*Problem details*
The entire listing, reproduced exactly and stripped of images, is the expected output.

Dataset excerpt section start

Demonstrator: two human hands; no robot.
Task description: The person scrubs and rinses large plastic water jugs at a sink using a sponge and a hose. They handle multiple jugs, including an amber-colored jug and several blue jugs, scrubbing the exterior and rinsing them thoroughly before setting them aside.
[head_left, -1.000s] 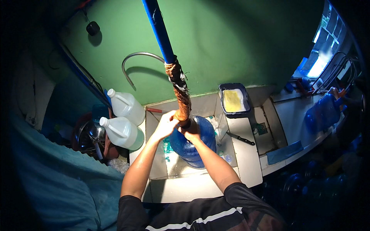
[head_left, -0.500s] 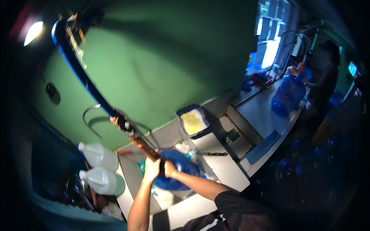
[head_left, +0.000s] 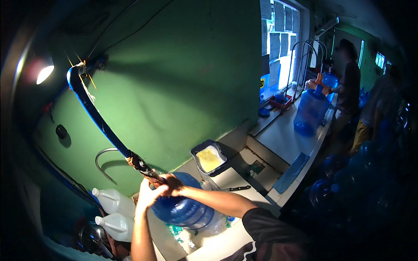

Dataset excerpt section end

*Response*
Demonstrator: two human hands; no robot.
Task description: The person scrubs and rinses large plastic water jugs at a sink using a sponge and a hose. They handle multiple jugs, including an amber-colored jug and several blue jugs, scrubbing the exterior and rinsing them thoroughly before setting them aside.
[head_left, -1.000s] 
[head_left, -0.500s] 
[head_left, +0.000s] 

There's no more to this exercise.